Review of The Long Earth by Terry Pratchett and Stephen Baxter


It was something of a shock to discover that this book had somehow slipped past me unread when it first hit the shelves. And obviously an omission I needed to put right as soon as I could…

1916: the Western Front. Private Percy Lakeney wakes up. He is lying on fresh spring grass. He can hear birdsong, and the wing in the leaves in the trees. Where have the mud, blood and blasted landscape of No Man’s Land gone?

2015: Madison, Wisconsin. Cop Monica Janesson is exploring the burned-out home of a reclusive – some say mad, others dangerous – scientist when she finds a curious gadget: a box containing some wiring, a three-way switch and a … potato. It is the prototype of an invention that will change the way Mankind views its world for ever.

I’m not sure exactly what I was expecting – but it wasn’t this. The whole feel of this book harks back to the earliest science fiction I longread – the likes of Twenty Thousand Leagues Under the Sea by Jules Verne and H.G. Wells’ The Time Machine came to mind in the enthusiastic, detailed description of the expedition across the Long Earth to discover exactly what is out there. In addition, the wide-ranging narrative arc and wide variety of characters has a really old-fashioned feel. The main premise is that there are an endless number of pristine Earths unblemished by humanity just waiting to be stepped into using a small widget powered by a potato, which the inventor ensures is accessible to everyone. The idea of alternate Earths isn’t new, but Pratchett and Baxter ensure there are few interesting touches in their joint incarnation – for starters, stepping across from one Earth to the next induces acute nausea in most people. Though of course, there are exceptions…

The main protagonists are Joshua Valienté, a natural Stepper who doesn’t need a machine or suffer any physical discomfort when travelling from Datum – the name given to our humanity-infested version – to other Earths; and Lobsang, an obnoxiously smug character who was originally a Tibetan monk, but whose intelligence and identity has been uploaded into a series of artificial environments. Neither of these characters are particularly endearing – I found myself far more interested in Sally, another natural Stepper they encounter a long way from Datum. But then I didn’t much like Captain Nemo or any of the characters travelling on the Nautilus, either. And their story didn’t much stick in my memory, so much as the wonder of actually travelling under the sea and their adventures in such a hostile environment. And in this tale, it is definitely the variety of Earths and their impact on humanity and various societies that is the heart of this story.
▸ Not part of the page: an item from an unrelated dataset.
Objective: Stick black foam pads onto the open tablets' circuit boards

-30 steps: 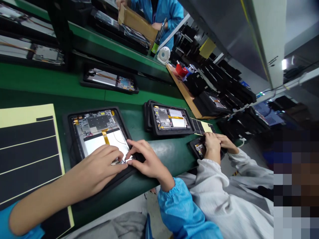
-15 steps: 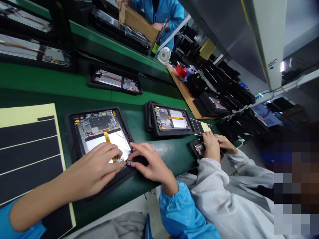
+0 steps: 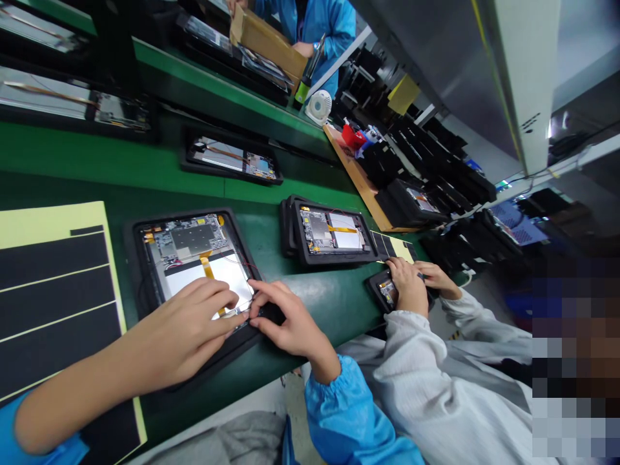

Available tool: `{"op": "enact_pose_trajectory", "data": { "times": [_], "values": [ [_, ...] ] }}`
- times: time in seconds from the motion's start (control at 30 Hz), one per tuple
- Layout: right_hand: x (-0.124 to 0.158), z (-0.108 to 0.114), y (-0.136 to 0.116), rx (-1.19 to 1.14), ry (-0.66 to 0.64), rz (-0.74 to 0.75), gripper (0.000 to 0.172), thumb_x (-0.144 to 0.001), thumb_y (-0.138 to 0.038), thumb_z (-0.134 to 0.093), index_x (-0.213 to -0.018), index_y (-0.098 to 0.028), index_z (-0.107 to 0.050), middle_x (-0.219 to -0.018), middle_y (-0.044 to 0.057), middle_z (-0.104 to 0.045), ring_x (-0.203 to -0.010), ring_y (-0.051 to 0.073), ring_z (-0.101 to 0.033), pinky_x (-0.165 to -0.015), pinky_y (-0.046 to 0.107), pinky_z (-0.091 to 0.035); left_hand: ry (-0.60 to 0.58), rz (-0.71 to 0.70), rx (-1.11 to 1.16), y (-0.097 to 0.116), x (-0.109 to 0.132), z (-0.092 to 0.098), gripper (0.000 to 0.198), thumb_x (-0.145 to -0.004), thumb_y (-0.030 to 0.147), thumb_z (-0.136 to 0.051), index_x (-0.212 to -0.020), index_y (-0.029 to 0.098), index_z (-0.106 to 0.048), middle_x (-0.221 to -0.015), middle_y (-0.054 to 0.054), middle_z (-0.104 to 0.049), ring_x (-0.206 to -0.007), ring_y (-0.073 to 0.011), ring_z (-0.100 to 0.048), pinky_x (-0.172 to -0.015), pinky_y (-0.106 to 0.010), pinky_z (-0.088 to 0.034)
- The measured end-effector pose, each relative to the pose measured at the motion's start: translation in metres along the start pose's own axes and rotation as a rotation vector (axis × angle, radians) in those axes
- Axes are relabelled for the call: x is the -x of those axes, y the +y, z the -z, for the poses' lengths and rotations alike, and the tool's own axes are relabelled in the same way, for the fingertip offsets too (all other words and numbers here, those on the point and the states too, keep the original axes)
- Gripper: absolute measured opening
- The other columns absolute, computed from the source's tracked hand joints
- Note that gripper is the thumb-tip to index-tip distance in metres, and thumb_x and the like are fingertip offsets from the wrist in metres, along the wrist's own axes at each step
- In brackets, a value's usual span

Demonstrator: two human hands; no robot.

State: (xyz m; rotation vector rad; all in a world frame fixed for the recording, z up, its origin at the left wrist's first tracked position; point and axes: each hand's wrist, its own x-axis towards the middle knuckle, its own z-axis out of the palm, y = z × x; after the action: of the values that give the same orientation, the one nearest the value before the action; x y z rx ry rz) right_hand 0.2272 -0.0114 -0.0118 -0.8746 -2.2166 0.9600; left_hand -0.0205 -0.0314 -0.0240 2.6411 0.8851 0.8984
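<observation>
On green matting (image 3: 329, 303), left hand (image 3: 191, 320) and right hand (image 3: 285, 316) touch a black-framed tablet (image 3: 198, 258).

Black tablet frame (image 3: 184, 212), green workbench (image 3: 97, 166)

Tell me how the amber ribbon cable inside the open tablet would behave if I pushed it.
The amber ribbon cable looks thin and flat, so it would probably flex easily rather than hold its shape. It runs across the pale panel toward the left hand, so creasing or tugging it could likely damage it. Its faint sheen suggests it may feel slippery.
</observation>
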Motion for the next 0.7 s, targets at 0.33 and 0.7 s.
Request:
{"op": "enact_pose_trajectory", "data": {
  "times": [0.33, 0.7],
  "values": [
    [0.003, -0.002, -0.006, 0.067, 0.116, -0.003, 0.056, -0.096, -0.018, -0.069, -0.149, -0.026, -0.051, -0.101, 0.003, -0.075, -0.107, 0.023, -0.062, -0.107, 0.043, -0.044, -0.035, -0.012, -0.046, -0.001, -0.001, 0.000, 0.035, -0.096, 0.013, -0.048, -0.116, 0.029, -0.072, -0.115, -0.009, -0.064, -0.115, -0.0317, -0.055, -0.101, -0.050, -0.044],
    [0.015, -0.015, -0.023, 0.195, 0.297, -0.183, 0.066, -0.089, -0.016, -0.071, -0.150, -0.025, -0.048, -0.116, 0.008, -0.065, -0.116, 0.027, -0.055, -0.108, 0.046, -0.045, 0.033, 0.008, -0.195, 0.025, -0.001, -0.005, 0.036, -0.103, 0.015, -0.038, -0.114, 0.015, -0.072, -0.104, -0.010, -0.068, -0.102, -0.0305, -0.055, -0.099, -0.051, -0.037]
  ]
}}
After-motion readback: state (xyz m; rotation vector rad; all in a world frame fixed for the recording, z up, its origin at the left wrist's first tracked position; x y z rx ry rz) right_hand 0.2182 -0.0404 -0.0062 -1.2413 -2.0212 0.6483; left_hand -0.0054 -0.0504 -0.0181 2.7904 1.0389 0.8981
By the end, I wasn’t so much concerned about the main protagonists, as to how the whole story with the Something Nasty Out There will be resolved in the next book, The Long War, which I will definitely tracking down. A nod to the classics – which initially snared so many fans into seeking more stories in settings beyond the everyday and mundane – is no bad thing in the hands of two such experienced story-spinners.

2 responses »

  1. Nice review. I read the Long War and the thing you mention about caring more for the story and less about the characters is more evident in the sequel. Though I won’t spoil anything. Lots to find out 🙂

    • I’m glad you enjoyed the review and thank you for saying so:). I’m looking forward to reading The Long War – it’s currently on the pile by my bed, so I very much appreciate your restraint…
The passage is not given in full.